Based on discussions during the PPB meeting about quantum becoming core, there was a push for having a single network service and API, which would tend to suggest it being a sub-component of Quantum that is independently loadable. I also tend to think that its likely to be a common set of developers working across all such networking functionality, so it wouldn't seem like keeping different core-dev teams, repos, tarballs, docs, etc. probably doesn't make sense.

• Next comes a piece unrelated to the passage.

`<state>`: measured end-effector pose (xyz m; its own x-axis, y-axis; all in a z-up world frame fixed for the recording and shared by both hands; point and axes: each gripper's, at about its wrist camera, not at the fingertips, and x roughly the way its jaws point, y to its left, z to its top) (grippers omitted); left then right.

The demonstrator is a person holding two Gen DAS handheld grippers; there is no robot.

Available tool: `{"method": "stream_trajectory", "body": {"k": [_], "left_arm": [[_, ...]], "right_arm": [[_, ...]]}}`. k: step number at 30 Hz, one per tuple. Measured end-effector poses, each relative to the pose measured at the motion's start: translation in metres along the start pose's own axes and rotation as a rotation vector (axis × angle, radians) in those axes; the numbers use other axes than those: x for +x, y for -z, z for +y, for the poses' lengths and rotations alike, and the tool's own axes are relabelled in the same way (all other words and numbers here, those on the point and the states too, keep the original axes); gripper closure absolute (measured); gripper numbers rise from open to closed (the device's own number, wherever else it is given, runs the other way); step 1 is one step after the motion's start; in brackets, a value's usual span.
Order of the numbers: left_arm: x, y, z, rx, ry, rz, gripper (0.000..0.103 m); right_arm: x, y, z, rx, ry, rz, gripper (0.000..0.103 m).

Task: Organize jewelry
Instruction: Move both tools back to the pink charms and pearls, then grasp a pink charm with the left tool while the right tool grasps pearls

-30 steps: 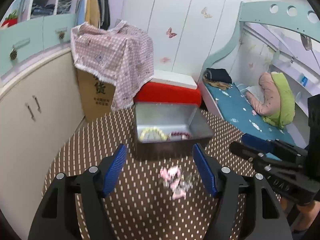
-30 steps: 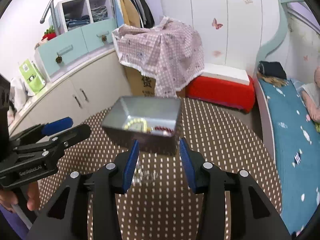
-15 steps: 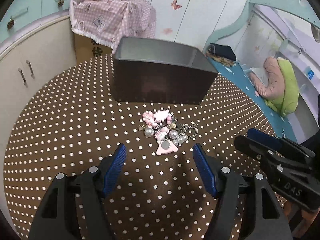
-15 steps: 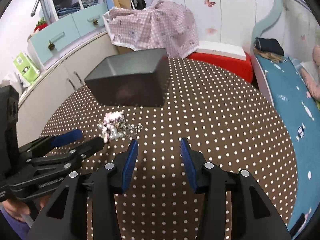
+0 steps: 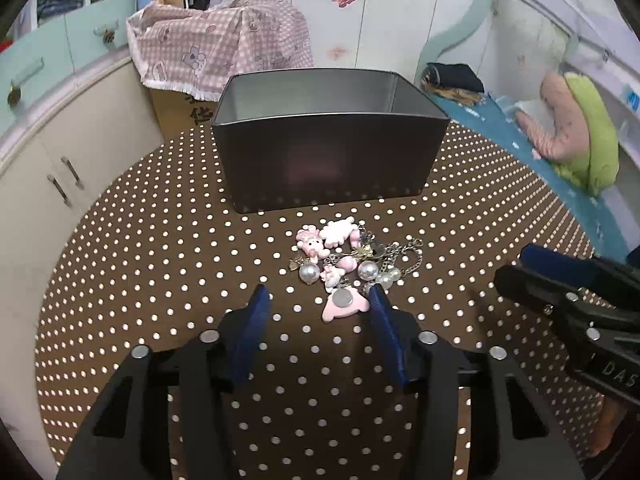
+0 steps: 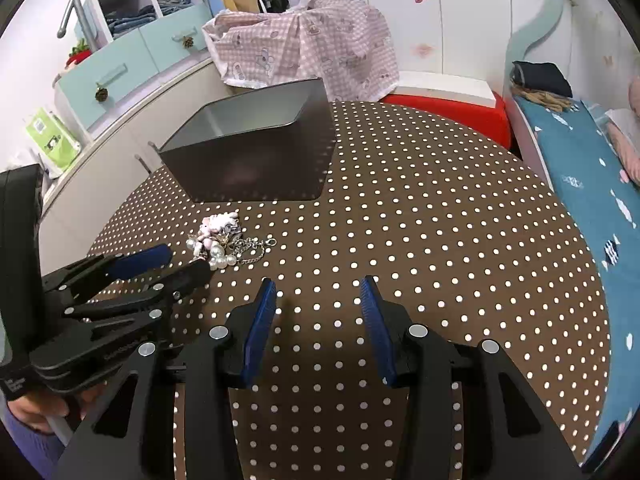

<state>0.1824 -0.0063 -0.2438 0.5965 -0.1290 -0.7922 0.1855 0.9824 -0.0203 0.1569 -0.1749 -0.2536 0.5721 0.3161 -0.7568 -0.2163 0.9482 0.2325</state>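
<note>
The jewelry cluster (image 5: 348, 268) is lying at frame centre on the dotted tablecloth (image 5: 160, 264), just below the metal tin (image 5: 328, 160); the left gripper (image 5: 318, 300) is being closed around its lower edge, fingers apart, nothing pinched; the right gripper (image 6: 318, 290) is being held open over bare cloth.

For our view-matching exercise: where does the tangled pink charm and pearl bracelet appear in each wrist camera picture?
Left wrist view: tangled pink charm and pearl bracelet lies centre, just ahead of the gripper fingers.
Right wrist view: it lies left of centre.
Shared landmark: the dark rectangular metal tin stands just behind it.
</note>
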Motion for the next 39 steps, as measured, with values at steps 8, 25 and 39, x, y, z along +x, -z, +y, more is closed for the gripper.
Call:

I think this is generally inline with the plan of allowing Quantum to load additional portions of the API as needed for additional services like LB, WAN-bridging, but this is probably a call for the PPB in general.

In order not to reinvent the wheel, we decided to base our API on Atlas-LB (http://wiki.openstack.org/Atlas-LB).

Seems like a good place to start.

Here are all the pointers: * Project overview: http://goo.gl/vZdei

* Screencast: http://www.youtube.com/watch?v=NgAL-kfdbtE * API draft: http://goo.gl/gFcWT * Roadmap: http://goo.gl/EZAhf * Github repo: https://github.com/Mirantis/openstack-lbaas

Will take a look.. I'm getting a permission error on the overview.

The code is written in Python and based on the OpenStack service template. We'll be happy to give a walkthrough over what we have to anyone who may be interested in contributing (for example, creating a driver to support a particular LB device).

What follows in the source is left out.